• _Your instructions_: From the data that follows, print exactly the lines starting at the one containing "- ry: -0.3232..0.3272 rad" and ending at the one containing "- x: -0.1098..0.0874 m"; include both of them and nothing more.

• _Data section_:
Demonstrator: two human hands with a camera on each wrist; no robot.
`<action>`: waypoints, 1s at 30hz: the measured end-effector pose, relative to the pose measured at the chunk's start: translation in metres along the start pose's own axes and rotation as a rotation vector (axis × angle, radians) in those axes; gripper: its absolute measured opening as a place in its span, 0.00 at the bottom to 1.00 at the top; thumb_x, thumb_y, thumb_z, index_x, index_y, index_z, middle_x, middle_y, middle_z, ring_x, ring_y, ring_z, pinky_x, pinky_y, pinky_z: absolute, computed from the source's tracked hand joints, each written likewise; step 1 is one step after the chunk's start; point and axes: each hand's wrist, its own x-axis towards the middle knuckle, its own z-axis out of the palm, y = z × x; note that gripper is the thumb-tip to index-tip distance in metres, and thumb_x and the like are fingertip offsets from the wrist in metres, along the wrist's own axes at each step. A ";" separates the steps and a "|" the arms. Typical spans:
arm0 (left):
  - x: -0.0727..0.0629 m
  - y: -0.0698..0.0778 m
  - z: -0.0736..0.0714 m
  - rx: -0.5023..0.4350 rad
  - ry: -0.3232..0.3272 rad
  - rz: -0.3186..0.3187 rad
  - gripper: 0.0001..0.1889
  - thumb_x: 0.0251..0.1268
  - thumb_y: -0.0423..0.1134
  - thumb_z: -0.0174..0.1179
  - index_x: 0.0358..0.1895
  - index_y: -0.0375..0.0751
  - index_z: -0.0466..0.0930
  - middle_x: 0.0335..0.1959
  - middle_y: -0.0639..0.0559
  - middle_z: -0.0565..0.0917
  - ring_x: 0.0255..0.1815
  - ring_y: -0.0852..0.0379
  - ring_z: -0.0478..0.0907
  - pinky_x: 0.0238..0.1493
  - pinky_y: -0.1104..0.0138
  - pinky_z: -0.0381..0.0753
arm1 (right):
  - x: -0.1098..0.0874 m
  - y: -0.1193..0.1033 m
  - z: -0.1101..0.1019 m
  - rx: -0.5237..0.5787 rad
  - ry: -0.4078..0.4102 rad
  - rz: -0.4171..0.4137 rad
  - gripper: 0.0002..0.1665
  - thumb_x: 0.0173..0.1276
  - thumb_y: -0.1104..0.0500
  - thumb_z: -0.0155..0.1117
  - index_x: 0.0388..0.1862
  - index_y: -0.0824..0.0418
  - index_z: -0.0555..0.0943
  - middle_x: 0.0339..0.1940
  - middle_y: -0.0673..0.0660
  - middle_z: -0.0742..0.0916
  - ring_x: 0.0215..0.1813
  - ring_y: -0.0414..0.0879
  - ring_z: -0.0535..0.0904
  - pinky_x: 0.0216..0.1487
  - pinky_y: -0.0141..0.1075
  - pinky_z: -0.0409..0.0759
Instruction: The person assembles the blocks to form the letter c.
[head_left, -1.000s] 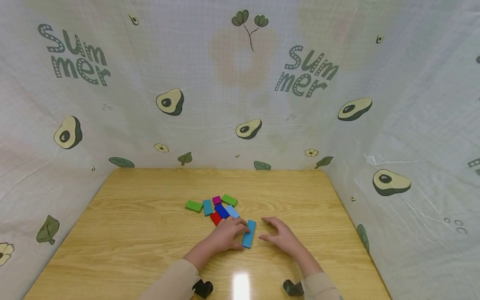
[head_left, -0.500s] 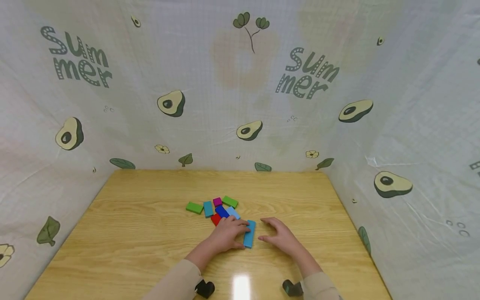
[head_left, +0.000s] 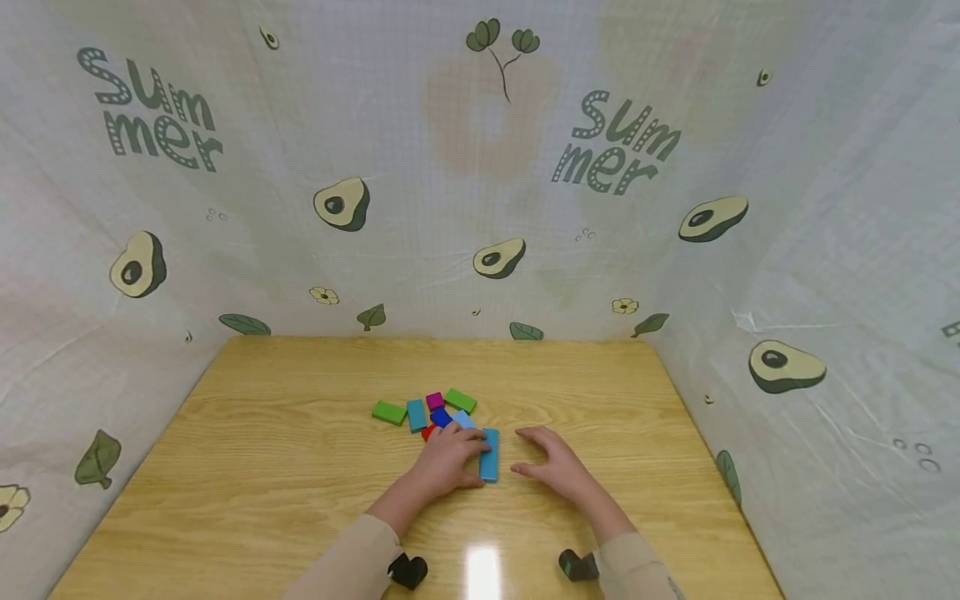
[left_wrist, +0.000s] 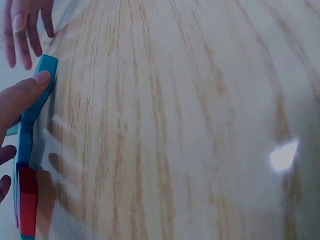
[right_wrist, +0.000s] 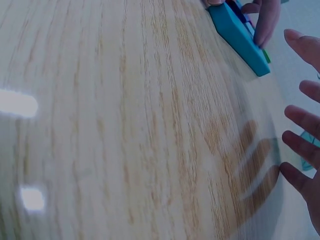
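Pinching a long blue block (head_left: 491,458), left hand (head_left: 447,461) over wooden table (head_left: 285,450), right hand (head_left: 557,467) spread nearby.

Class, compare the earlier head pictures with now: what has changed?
The left hand has shifted the long blue block leftward and slightly forward, turning it straighter; the right hand also moved slightly left and forward. Nothing was newly grasped or released. The magenta block stayed put.
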 end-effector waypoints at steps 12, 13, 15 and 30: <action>0.003 0.001 0.001 -0.018 0.013 -0.033 0.31 0.49 0.65 0.69 0.58 0.58 0.82 0.61 0.60 0.76 0.54 0.54 0.70 0.45 0.62 0.70 | 0.002 -0.001 -0.003 0.008 -0.004 0.017 0.38 0.61 0.48 0.73 0.67 0.58 0.74 0.66 0.57 0.76 0.70 0.60 0.65 0.67 0.59 0.62; 0.003 0.001 0.001 -0.022 0.014 -0.034 0.31 0.49 0.65 0.69 0.58 0.58 0.82 0.61 0.60 0.76 0.54 0.54 0.70 0.45 0.62 0.70 | 0.002 -0.002 -0.003 0.009 -0.005 0.017 0.38 0.61 0.48 0.73 0.67 0.58 0.74 0.66 0.57 0.76 0.70 0.60 0.65 0.67 0.60 0.62; 0.003 0.001 0.001 -0.033 0.013 -0.037 0.31 0.49 0.64 0.69 0.58 0.58 0.82 0.61 0.60 0.76 0.56 0.53 0.70 0.46 0.61 0.70 | 0.003 -0.002 -0.003 0.006 -0.006 0.015 0.37 0.61 0.49 0.73 0.67 0.58 0.74 0.66 0.57 0.76 0.70 0.60 0.65 0.67 0.60 0.62; -0.006 -0.015 -0.025 -0.114 0.112 -0.070 0.31 0.48 0.56 0.74 0.58 0.50 0.81 0.55 0.51 0.79 0.54 0.47 0.75 0.50 0.52 0.78 | 0.026 -0.014 -0.005 -0.015 -0.009 -0.001 0.35 0.61 0.53 0.74 0.66 0.59 0.75 0.65 0.58 0.77 0.69 0.59 0.67 0.67 0.58 0.64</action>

• _Solution for this task_:
  - ry: -0.3232..0.3272 rad
  - rz: -0.3186..0.3187 rad
  - gripper: 0.0001..0.1889
  - thumb_x: 0.0251..0.1268
  - thumb_y: -0.0423..0.1134
  - thumb_z: -0.0174..0.1179
  - index_x: 0.0358..0.1895
  - index_y: -0.0375..0.0751
  - index_z: -0.0466..0.0930
  - middle_x: 0.0335..0.1959
  - middle_y: -0.0639..0.0559
  - middle_z: -0.0565..0.0917
  - ring_x: 0.0255..0.1815
  - ring_y: -0.0852..0.0379
  - ring_z: -0.0478..0.0907
  - pinky_x: 0.0238..0.1493
  - pinky_y: -0.1104..0.0138
  - pinky_z: -0.0381..0.0753
arm1 (right):
  - x: -0.1098..0.0874 m

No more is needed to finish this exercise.